PARIS.- Marie Jose was briefly Queen Consort of Italy. She earned her affectionate nickname the May Queen from her short 24-day reign from May 9th, the day her father-in-law, King Victor Emmanuel III abdicated, to June 2nd, 1946, when the Italian monarchy was abolished by referendum. Marie-José is said to have been rather touched by this title, remarking I was called the May Queen. It is a name which does not displease me... for May is certainly a beautiful season in this Italy of ours.

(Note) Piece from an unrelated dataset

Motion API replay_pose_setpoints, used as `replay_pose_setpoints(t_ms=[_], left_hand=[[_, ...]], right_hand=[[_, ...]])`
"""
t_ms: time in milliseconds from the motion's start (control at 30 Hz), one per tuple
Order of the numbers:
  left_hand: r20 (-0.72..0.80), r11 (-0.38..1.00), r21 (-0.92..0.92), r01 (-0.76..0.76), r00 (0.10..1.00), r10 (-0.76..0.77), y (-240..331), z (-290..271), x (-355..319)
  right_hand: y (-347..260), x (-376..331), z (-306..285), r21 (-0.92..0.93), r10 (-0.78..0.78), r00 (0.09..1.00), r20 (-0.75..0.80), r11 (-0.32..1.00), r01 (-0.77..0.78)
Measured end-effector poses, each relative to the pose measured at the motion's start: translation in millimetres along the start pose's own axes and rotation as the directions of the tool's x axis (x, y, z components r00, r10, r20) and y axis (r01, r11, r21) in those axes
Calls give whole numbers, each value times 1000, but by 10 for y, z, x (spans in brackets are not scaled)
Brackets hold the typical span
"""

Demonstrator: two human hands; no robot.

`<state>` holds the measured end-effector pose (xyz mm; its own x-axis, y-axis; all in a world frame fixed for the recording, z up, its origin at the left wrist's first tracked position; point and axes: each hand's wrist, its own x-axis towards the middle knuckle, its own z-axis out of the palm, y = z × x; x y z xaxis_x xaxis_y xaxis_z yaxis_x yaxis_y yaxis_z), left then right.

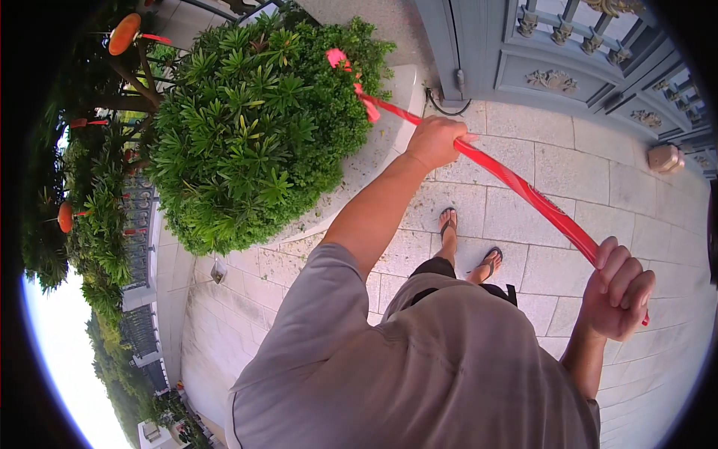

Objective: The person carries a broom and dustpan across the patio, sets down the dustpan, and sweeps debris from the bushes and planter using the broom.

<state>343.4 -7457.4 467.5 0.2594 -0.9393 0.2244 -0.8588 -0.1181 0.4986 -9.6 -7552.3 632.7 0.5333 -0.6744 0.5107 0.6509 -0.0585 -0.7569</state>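
Both fists clamped round long red-handled trimming tool [523, 187]: left hand [435, 142] nearer round green bush [254, 127], right hand [617, 288] farther back.

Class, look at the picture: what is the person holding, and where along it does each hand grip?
A long red tool: left hand grips mid-shaft, right hand grips the near end. Its far tip reaches into the bush.
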Motion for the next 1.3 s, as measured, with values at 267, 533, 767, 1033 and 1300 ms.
replay_pose_setpoints(t_ms=[267,533,767,1033,1300], left_hand=[[-40,953,89,289,957,-287,852,-40,-2201],[-337,970,132,-203,911,236,333,-180,220],[-362,936,37,-350,868,339,553,-223,1265],[-31,922,110,371,928,-370,1030,-106,-2384],[-118,958,194,213,974,-193,418,-148,-1494]], right_hand=[[90,-269,51,373,336,940,57,866,-332],[-436,49,23,87,-30,995,-93,995,38],[-721,118,-69,1,-167,940,-299,985,175],[173,-106,9,471,402,912,75,792,-388],[173,-216,84,311,232,973,-2,925,-220]])
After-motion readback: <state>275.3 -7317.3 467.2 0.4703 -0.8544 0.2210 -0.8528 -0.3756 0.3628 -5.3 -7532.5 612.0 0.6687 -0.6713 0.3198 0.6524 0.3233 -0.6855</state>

The Queen was born Marie-José Charlotte Sophie Amelie Henriette Gabrielle de Saxe Coburg-Gotha, Princess of Belgium on August 4th, 1906, at a royal villa near Ostend. She was the last child of Prince Albert, the future King of the Belgians, and his wife, the former Duchess Elisabeth of Bavaria, a niece of Empress Elisabeth of Austria.
Groomed for a royal marriage to the future king of Italy, the Princess was sent to the convent school at Poggio Imperiale outside Florence. It was at this time she first met Umberto, Prince of Piedmont, who would later be crowned Umberto II, the last king of Italy. In 1929, the Prince arrived in Brussels to announce their engagement. The wedding was celebrated on January 8th, 1930, at the Quirinal Palace.
The Mona Bismarck Foundation will present, for the first time in France, an exhibition of ceremonial court mantles and gowns part of the Queen's trousseau, or wedding chest. When Queen Marie-José left Italy in the wake of the 1946 referendum, several trunks traveled with her. Inside them one of her attendants had carefully packed a collection of gowns and mantles which, over the previous sixteen years, had accompanied the Princess of Piedmont on her official duties. Sixty years later they are still in perfect condition.